Scandaleux! Maya l'abeille vend des cigarettes aux enfants, alerte Greenpeace

Tu ne laisserais pas ton enfant fumer des clopes avant sa majorité? C'est trop mauvais pour la santé. Mais tu le laisserais bouffer des charcuteries pour enfants toutes aussi nocives? Voilà le message de la nouvelle campagne de Greenpeace contre les charcuteries pour enfants.

Non, Maya l'abeille ne vend pas réellement des cigarettes à nos petits chérubins. Mais elle vend des viandes transformées dont la consommation excessive est dangereuse pour la santé. Et pour Greenpeace, c'est tout comme.
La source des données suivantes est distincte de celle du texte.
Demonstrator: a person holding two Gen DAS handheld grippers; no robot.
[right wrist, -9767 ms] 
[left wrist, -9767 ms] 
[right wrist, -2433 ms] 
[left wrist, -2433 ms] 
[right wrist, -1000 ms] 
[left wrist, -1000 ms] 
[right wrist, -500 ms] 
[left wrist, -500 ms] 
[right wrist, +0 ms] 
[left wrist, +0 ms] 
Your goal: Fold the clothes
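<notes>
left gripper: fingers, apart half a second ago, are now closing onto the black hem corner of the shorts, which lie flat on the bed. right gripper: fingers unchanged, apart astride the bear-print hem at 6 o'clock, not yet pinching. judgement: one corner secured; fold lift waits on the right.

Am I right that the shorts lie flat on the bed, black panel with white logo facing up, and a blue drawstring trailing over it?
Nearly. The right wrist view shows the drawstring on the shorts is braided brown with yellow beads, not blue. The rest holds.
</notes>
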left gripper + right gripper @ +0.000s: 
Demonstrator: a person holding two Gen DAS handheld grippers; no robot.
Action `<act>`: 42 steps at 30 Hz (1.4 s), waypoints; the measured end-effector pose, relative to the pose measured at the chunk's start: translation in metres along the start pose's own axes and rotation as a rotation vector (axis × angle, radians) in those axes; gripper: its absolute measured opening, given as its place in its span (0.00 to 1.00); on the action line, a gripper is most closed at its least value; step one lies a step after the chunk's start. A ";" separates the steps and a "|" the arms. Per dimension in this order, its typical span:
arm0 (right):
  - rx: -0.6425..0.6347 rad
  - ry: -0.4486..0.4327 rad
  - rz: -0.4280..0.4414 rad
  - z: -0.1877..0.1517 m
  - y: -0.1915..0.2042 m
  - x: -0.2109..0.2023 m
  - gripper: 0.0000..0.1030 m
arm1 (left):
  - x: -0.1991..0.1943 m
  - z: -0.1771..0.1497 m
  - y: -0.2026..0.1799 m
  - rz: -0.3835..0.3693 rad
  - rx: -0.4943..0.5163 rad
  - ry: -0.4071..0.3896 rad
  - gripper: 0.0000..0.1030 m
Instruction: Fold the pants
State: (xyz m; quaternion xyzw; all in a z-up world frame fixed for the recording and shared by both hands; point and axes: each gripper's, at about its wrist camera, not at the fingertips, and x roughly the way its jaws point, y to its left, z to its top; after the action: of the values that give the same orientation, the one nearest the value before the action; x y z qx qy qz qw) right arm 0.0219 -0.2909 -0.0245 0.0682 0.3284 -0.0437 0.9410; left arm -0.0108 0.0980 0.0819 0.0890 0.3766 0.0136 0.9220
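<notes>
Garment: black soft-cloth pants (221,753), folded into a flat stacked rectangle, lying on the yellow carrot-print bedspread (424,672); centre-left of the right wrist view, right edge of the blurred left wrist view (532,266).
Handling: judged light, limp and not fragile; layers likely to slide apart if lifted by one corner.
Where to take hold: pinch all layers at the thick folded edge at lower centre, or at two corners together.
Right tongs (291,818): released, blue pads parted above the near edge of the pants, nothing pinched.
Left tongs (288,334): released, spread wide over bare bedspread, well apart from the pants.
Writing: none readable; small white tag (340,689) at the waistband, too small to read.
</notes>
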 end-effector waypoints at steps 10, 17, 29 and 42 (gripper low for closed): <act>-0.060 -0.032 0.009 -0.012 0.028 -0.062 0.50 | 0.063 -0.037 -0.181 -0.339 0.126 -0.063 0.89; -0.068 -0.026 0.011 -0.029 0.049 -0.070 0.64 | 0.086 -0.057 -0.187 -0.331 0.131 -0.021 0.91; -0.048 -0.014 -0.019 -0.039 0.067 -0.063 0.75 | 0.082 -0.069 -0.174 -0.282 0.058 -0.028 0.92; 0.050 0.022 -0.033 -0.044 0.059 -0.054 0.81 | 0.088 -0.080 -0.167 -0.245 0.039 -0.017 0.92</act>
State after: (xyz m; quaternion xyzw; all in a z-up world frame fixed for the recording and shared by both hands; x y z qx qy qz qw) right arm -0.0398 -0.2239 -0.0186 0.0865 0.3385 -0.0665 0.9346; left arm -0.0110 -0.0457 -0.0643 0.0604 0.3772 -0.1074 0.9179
Ce mercredi, l'organisation éco-activiste lance une campagne choc: ces charcuteries sont comparées à des clopes. Vendues par Maya l'abeille, l'une des plus grosses influenceuses des moins de 5 ans, ces charcuteries cachent en réalité sous leur emballage mignon des produits nocifs, limite toxiques. Étiquette souvent trompeuse, haute teneur en sel et en sucre, présence de mauvaises graisses voire de nitrites... Greenpeace avait d'ailleurs déjà récemment alerté des dangers de la consommation excessive de ces aliments destinés aux enfants.

Cette fois, Greenpeace a décidé de présenter Maya en dealeuse de clopes

 

Interpellez Studio 100

"Studio 100 (détenteurs des droits sur Maya) exploite Maya l’abeille pour promouvoir des crasses auprès des enfants", écrit Greepeace. "Il est grand temps d’agir ! Signez notre appel à Studio 100: demandez-lui de remplacer les charcuteries malsaines par des alternatives saines, à base d’ingrédients d’origine végétale ou de viande issue de l’agriculture locale et écologique. Ensemble, nous parviendrons à le faire bouger." Voilà le message de Greenpeace.

"Il ressort de notre étude que la charcuterie arborant les figures populaires de Studio 100, comme Maya, Samson, Plop et K3, contient trop de sel, d’acides gras saturés, de nitrites, de phosphore, de sucres et d’additifs", ajoute l'organisation. Et pour que les enfants ne soient plus tentés, Greenpeace demande à ce que les produits soient carrément retirés des supermarchés.